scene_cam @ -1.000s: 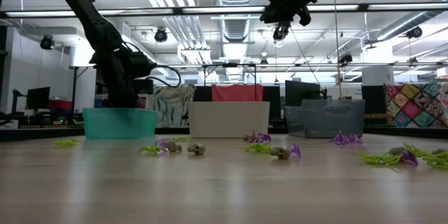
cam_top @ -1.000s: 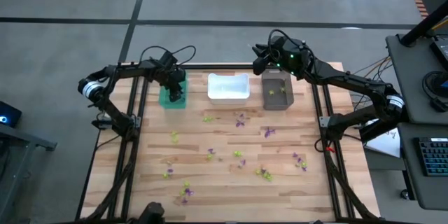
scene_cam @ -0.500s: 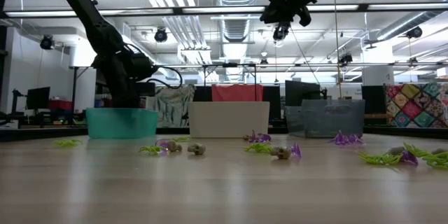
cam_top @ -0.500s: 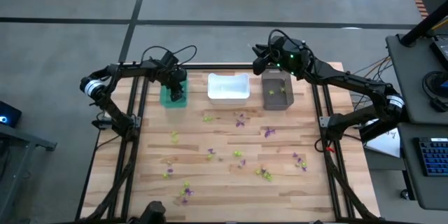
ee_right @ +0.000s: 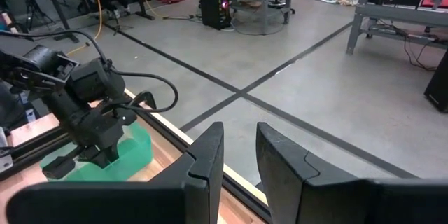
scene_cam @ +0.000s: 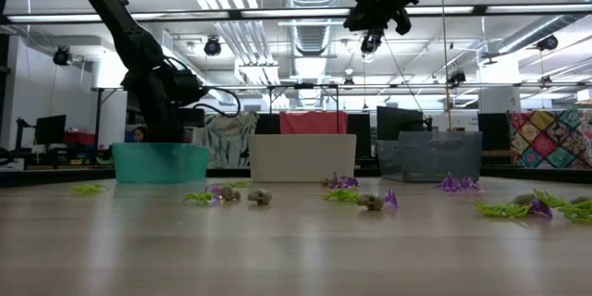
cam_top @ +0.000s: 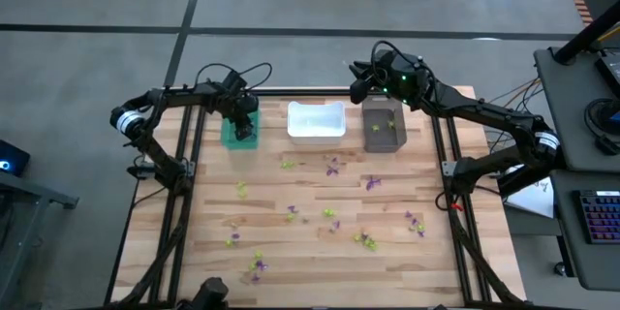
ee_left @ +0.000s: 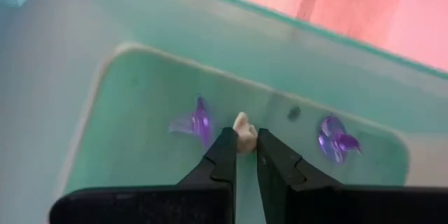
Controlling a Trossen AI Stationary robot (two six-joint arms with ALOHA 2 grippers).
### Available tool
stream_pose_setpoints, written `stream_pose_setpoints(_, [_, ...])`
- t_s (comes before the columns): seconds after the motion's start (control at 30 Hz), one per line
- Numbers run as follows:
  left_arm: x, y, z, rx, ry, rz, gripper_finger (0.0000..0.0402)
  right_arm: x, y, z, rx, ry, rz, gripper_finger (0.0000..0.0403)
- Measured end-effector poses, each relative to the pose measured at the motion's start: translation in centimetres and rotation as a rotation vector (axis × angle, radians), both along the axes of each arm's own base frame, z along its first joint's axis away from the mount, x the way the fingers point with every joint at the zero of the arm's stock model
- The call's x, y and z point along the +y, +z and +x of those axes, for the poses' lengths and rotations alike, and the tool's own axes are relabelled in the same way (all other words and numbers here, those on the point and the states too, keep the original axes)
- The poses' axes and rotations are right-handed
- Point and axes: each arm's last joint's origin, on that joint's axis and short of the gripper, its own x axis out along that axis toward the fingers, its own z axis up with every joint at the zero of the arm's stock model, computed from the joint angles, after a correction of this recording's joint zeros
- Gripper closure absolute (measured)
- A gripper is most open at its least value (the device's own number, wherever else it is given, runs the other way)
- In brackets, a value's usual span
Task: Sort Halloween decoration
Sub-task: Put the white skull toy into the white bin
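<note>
Small purple, lime-green and pale trinkets of the Halloween decoration [cam_top: 329, 215] lie scattered on the wooden table. My left gripper [ee_left: 245, 136] reaches down into the teal bin [cam_top: 232, 138] at the far left and is shut on a pale trinket [ee_left: 242, 127]. Two purple trinkets [ee_left: 199, 120] [ee_left: 334, 138] lie on the bin's floor, one to each side. High over the table's far edge, near the dark bin [cam_top: 384, 128], my right gripper [ee_right: 239, 140] stands open by a narrow gap, with nothing between its fingers. My left gripper pinches the pale trinket [ee_left: 243, 138] between its two fingertips, with the trinket's far end sticking out past them. The fingers come from above, slanting steeply down into the teal bin. Whether the trinket rests on the bin's floor or is clear of it, I cannot tell.
A white bin [cam_top: 316, 121] stands between the teal and the dark bin along the far edge. Loose trinkets lie over the middle and near half of the table [scene_cam: 370, 201]. Black frame rails [cam_top: 179, 203] run along the table's left and right sides.
</note>
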Motion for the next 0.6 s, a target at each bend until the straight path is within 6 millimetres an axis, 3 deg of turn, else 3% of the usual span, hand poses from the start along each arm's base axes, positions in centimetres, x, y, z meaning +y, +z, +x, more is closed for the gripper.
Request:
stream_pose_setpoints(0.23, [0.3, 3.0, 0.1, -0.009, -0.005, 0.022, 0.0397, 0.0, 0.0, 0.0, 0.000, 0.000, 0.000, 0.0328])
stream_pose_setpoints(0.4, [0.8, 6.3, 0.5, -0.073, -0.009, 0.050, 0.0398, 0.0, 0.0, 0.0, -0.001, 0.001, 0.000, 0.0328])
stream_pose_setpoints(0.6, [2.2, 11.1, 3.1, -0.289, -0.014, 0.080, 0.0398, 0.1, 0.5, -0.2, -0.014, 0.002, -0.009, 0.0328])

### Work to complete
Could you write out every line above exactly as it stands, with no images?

### Result for this task
scene_cam @ -1.000s: 
cam_top @ -1.000s: 
scene_cam @ -0.500s: 
cam_top @ -0.500s: 
ee_right @ +0.000s: 
scene_cam @ +0.000s: 
cam_top @ +0.000s: 
ee_left @ +0.000s: 
Controlling a Trossen AI Stationary robot (two six-joint arms with ALOHA 2 grippers).
### Available tool
stream_pose_setpoints, written `stream_pose_setpoints(_, [_, ...])`
- t_s (comes before the columns): seconds after the motion's start (control at 30 Hz), one per line
- Numbers run as follows:
  left_arm: x, y, z, rx, ry, rz, gripper_finger (0.0000..0.0402)
  right_arm: x, y, z, rx, ry, rz, gripper_finger (0.0000..0.0403)
- Measured end-effector poses, each relative to the pose measured at the motion's start: translation in centimetres and rotation as a rotation vector (axis × angle, radians), both along the axes of each arm's own base frame, z along its first joint's axis away from the mount, x the way the fingers point with every joint at the zero of the arm's stock model
- The call's x, y and z point along the +y, +z and +x of those axes, for the poses' lengths and rotations alike, and the tool's own axes are relabelled in the same way (all other words and numbers here, those on the point and the states too, keep the original axes)
- The poses' axes and rotations are right-handed
- Point and axes: each arm's last joint's origin, on that joint's axis and short of the gripper, its own x axis out along that axis toward the fingers, its own z axis up with every joint at the zero of the arm's stock model, computed from the joint angles, after a correction of this recording's joint zeros
- Gripper closure absolute (measured)
- A gripper is most open at its least value (the device's own number, wherever else it is given, runs the other way)
- In brackets, a value's usual span
Task: Sort Halloween decoration
Sub-task: Put the white skull toy into the white bin
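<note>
Small purple, lime-green and pale trinkets of the Halloween decoration [cam_top: 329, 215] lie scattered on the wooden table. My left gripper [ee_left: 245, 136] reaches down into the teal bin [cam_top: 232, 138] at the far left and is shut on a pale trinket [ee_left: 242, 127]. Two purple trinkets [ee_left: 199, 120] [ee_left: 334, 138] lie on the bin's floor, one to each side. High over the table's far edge, near the dark bin [cam_top: 384, 128], my right gripper [ee_right: 239, 140] stands open by a narrow gap, with nothing between its fingers. My left gripper pinches the pale trinket [ee_left: 243, 138] between its two fingertips, with the trinket's far end sticking out past them. The fingers come from above, slanting steeply down into the teal bin. Whether the trinket rests on the bin's floor or is clear of it, I cannot tell.
A white bin [cam_top: 316, 121] stands between the teal and the dark bin along the far edge. Loose trinkets lie over the middle and near half of the table [scene_cam: 370, 201]. Black frame rails [cam_top: 179, 203] run along the table's left and right sides.
</note>
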Motion for the next 0.6 s, a target at each bend until the straight path is within 6 millimetres an axis, 3 deg of turn, else 3% of the usual span, hand poses from the start along each arm's base axes, positions in centimetres, x, y, z meaning +y, +z, +x, more is closed for the gripper.
Request:
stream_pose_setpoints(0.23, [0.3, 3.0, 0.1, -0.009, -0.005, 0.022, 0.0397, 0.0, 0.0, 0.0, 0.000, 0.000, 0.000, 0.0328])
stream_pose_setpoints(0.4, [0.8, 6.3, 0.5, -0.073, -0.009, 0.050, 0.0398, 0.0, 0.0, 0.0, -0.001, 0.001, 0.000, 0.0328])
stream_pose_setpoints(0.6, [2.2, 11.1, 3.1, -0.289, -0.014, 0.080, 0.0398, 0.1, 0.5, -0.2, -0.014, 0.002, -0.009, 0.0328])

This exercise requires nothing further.